Est-ce que ça aurait un rapport avec le USE flag gnome ? Il est activé chez toi ?

----------

## geekounet

 *masterinferno wrote:*   

> Est-ce que ça aurait un rapport avec le USE flag gnome ? Il est activé chez toi ?

 

Ça dépend pour quels paquets (je le met au cas par cas quand le use donne le support gnome-vfs), mais non ya pas de rapport.
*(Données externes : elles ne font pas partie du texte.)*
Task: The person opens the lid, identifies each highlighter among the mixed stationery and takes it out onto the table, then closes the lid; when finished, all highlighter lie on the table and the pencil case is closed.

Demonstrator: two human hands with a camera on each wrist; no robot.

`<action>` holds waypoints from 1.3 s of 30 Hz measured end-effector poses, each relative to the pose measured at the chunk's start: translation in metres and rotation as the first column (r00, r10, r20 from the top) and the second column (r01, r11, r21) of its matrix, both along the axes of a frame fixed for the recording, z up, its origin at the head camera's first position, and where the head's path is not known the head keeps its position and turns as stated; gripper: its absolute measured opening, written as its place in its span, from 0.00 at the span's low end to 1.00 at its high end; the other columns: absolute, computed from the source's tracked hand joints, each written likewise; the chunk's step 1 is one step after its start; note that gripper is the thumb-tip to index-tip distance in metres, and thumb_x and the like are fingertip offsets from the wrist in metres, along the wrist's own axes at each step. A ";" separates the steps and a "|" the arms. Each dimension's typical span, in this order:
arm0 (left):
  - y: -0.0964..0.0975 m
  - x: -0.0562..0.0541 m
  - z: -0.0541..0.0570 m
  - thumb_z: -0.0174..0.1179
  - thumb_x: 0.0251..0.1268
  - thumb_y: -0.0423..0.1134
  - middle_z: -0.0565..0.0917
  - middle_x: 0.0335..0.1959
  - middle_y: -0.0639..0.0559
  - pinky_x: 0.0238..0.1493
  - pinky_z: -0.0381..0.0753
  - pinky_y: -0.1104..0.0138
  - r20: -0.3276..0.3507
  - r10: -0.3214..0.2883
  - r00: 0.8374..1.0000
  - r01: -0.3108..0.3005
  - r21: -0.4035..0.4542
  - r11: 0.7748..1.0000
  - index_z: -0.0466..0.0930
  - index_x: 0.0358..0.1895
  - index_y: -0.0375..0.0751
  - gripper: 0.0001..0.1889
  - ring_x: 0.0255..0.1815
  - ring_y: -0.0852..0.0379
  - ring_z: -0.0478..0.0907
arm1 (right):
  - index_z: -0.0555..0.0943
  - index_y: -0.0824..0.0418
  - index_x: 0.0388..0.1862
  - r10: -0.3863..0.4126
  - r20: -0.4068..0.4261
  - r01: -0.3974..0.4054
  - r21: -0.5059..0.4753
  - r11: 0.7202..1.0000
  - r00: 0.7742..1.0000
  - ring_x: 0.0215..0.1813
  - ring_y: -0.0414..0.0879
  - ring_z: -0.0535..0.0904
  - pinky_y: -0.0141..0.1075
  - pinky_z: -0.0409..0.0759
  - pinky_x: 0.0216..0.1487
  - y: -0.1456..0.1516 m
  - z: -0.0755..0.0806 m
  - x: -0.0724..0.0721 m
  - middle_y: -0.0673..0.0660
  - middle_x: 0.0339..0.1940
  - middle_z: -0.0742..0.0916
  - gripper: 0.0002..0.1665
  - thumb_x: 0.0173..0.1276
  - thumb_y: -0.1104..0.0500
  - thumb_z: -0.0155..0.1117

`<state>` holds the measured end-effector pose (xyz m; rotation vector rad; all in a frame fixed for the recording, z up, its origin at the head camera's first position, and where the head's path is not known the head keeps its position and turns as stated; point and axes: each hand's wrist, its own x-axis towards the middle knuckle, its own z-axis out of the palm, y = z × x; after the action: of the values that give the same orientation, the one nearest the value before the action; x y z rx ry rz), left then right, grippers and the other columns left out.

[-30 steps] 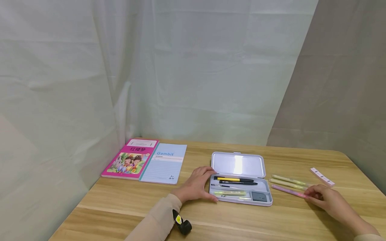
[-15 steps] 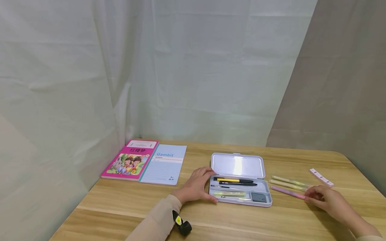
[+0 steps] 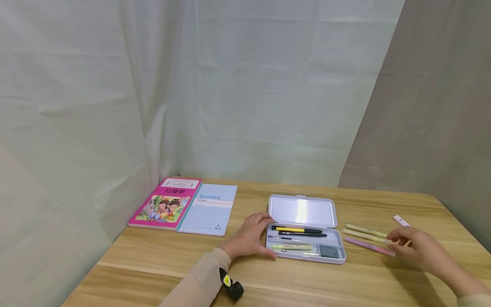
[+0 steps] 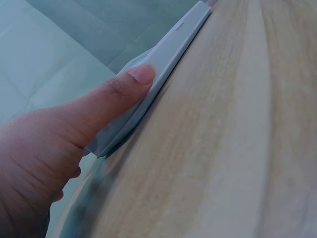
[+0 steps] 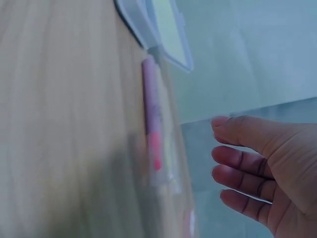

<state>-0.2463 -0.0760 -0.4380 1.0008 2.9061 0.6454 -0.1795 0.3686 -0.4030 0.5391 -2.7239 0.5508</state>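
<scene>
My left hand (image 3: pixel 250 237) holds the left end of a white pencil case (image 3: pixel 284 211) whose lid lies back. In the left wrist view its thumb presses the front side of the case (image 4: pixel 181 42). The tray holds a yellow-and-black pen (image 3: pixel 295 229), a black pen, slimmer items and a dark grey block (image 3: pixel 329 251). My right hand (image 3: pixel 420 249) hovers over the right ends of a purple-pink highlighter (image 3: pixel 368 246) and two pale yellow ones (image 3: pixel 364 236). The right wrist view shows its fingers (image 5: pixel 237 158) loosely bent, with nothing in them, apart from the purple highlighter (image 5: pixel 151 106).
A pink book (image 3: pixel 168 204) and a light blue notebook (image 3: pixel 211 209) lie side by side at the left of the wooden table (image 3: pixel 307 285). Behind my right hand is a small white strip (image 3: pixel 401 221), partly covered. Pale curtains (image 3: pixel 268 94) stand behind the table.
My right hand has come off the purple highlighter's end and moved up and slightly away, now covering part of the white strip. The left hand and pencil case have stayed put.
</scene>
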 end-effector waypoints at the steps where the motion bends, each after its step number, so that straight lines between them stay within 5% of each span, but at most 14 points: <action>1: 0.000 0.000 0.000 0.70 0.38 0.70 0.66 0.68 0.53 0.76 0.57 0.54 -0.001 -0.001 1.000 0.001 0.000 1.000 0.67 0.67 0.50 0.50 0.72 0.50 0.59 | 0.82 0.55 0.32 -0.001 0.004 0.001 0.009 1.000 1.000 0.29 0.22 0.68 0.28 0.74 0.26 -0.002 0.003 0.000 0.36 0.28 0.81 0.09 0.53 0.64 0.73; 18: 0.000 -0.001 -0.001 0.69 0.38 0.70 0.66 0.69 0.52 0.76 0.57 0.53 0.004 -0.004 1.000 0.004 0.004 1.000 0.67 0.67 0.49 0.50 0.72 0.50 0.59 | 0.82 0.53 0.34 0.069 0.030 -0.072 0.129 0.989 0.997 0.32 0.25 0.71 0.30 0.76 0.30 -0.043 0.042 -0.013 0.42 0.31 0.83 0.08 0.56 0.59 0.72; 32: -0.001 -0.001 -0.001 0.69 0.39 0.70 0.66 0.69 0.51 0.76 0.58 0.53 -0.010 -0.008 1.000 0.008 0.000 1.000 0.67 0.67 0.49 0.50 0.72 0.49 0.60 | 0.83 0.50 0.32 0.159 0.034 -0.162 0.108 0.981 0.987 0.33 0.28 0.74 0.30 0.78 0.32 -0.084 0.042 -0.021 0.38 0.30 0.83 0.08 0.55 0.56 0.74; 39: 0.000 -0.001 -0.002 0.69 0.39 0.71 0.66 0.69 0.52 0.76 0.58 0.53 -0.015 -0.013 1.000 0.013 0.000 1.000 0.66 0.68 0.49 0.50 0.72 0.50 0.60 | 0.83 0.57 0.33 0.286 0.082 -0.290 0.048 0.956 0.955 0.32 0.29 0.73 0.30 0.78 0.31 -0.104 0.036 -0.029 0.44 0.30 0.84 0.06 0.56 0.62 0.71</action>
<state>-0.2478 -0.0765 -0.4402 1.0279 2.9101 0.6400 -0.2087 0.2644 -0.3669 0.9602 -2.7549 0.5708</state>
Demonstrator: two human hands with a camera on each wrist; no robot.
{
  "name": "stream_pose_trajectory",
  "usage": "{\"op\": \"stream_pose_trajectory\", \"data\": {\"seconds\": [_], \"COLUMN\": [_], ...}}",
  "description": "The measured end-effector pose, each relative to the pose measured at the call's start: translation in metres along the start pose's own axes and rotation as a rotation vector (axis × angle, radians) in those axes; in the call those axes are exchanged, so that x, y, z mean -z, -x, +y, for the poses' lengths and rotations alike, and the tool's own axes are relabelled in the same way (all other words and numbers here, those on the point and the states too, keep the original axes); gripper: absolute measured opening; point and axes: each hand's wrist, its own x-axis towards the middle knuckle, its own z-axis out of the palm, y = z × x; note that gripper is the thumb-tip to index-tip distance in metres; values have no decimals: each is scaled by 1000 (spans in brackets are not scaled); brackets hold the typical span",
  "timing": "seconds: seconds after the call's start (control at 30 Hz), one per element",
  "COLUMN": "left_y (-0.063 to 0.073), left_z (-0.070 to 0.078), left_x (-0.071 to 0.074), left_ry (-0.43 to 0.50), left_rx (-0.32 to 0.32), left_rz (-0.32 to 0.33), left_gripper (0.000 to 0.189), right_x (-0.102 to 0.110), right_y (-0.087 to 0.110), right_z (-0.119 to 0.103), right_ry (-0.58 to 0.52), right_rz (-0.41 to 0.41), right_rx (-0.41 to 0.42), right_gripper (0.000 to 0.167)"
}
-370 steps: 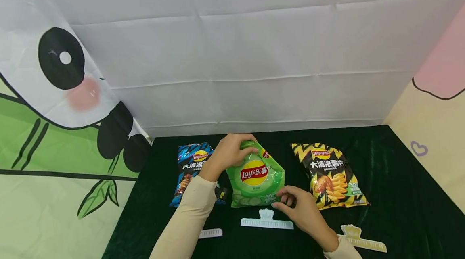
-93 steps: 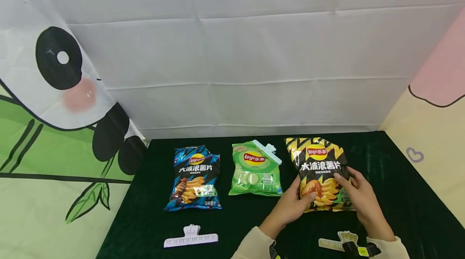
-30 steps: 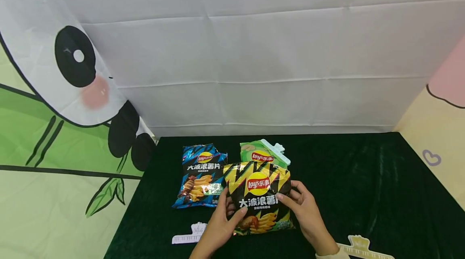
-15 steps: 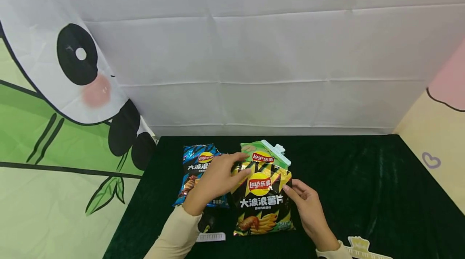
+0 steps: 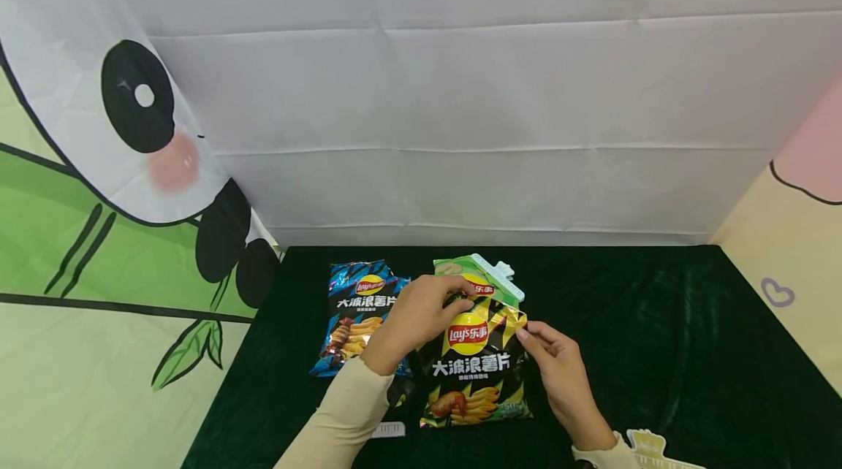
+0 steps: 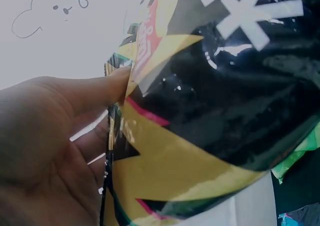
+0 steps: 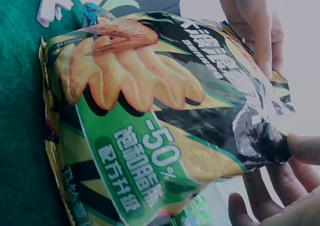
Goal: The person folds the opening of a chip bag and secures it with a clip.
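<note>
A black and yellow chip bag (image 5: 470, 374) stands tilted up at the middle of the table, its bottom edge toward the front. My left hand (image 5: 421, 315) reaches over from the left and pinches its top edge between thumb and fingers, as the left wrist view shows at the bag's seal (image 6: 112, 131). With my right hand (image 5: 559, 378) I pinch the bag's upper right side, thumb in front and fingers behind. Behind it lies a green chip bag (image 5: 450, 267), partly hidden, with a pale blue bag clip (image 5: 495, 275) across its top right corner.
To the left lies a blue chip bag (image 5: 355, 323). A white bag clip (image 5: 389, 429) shows partly beyond my left sleeve, and a yellowish bag clip (image 5: 651, 447) lies beside my right sleeve. The dark green tablecloth (image 5: 645, 323) ends at a white backdrop (image 5: 500, 184).
The pale blue clip went from the table onto the green bag. The black and yellow bag came from the right to the middle. My left hand rose from its side to its top edge.
</note>
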Motion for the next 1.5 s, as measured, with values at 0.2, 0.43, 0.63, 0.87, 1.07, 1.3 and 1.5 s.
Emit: {"op": "stream_pose_trajectory", "data": {"seconds": [0.2, 0.43, 0.63, 0.87, 1.07, 1.3, 1.5], "left_y": [1, 1, 2, 3, 4, 3, 2], "left_z": [-1, -2, -4, -7, -7, -7, -4], "left_x": [2, 3, 4, 6, 7, 12, 11], "left_ry": [41, 107, 130, 109, 69, 84, 19], "left_rx": [-13, -1, -79, -131, -193, -151, -83], "left_rz": [15, 6, -6, -11, -5, -82, -73], "left_gripper": [15, 17, 21, 23, 24, 27, 33], "right_x": [5, 8, 10, 10, 4, 4, 6], "right_y": [0, 0, 3, 4, 2, 3, 3], "right_z": [-2, 0, 1, -3, -2, -2, -1], "right_ry": [54, 37, -10, -105, -27, -38, -35], "right_rz": [3, 10, -14, -37, -36, -33, -38], "right_rx": [15, 8, 68, 74, 4, 41, 54], "right_gripper": [26, 27, 31, 38, 30, 26, 26]}}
Est-ce que tu as bien écrit gtk-icon-theme-name et non pas gtk-icon-theme comme tu l'as écrit dans ton post précédent ?

----------

## masterinferno

Oui oui, c'est bien gtk-icon-theme-name pardon   :Embarassed: 

Mais je pige vraiment pas, parce que le problème est similaire avec le thème gnome ou garGANTua... j'en conclus plus ou moins que ce sont les .mp3 qui ne sont pas reconnus comme tels (le mimetype déconnerait aussi avec les autres extensions ? txt, tex, png, etc...)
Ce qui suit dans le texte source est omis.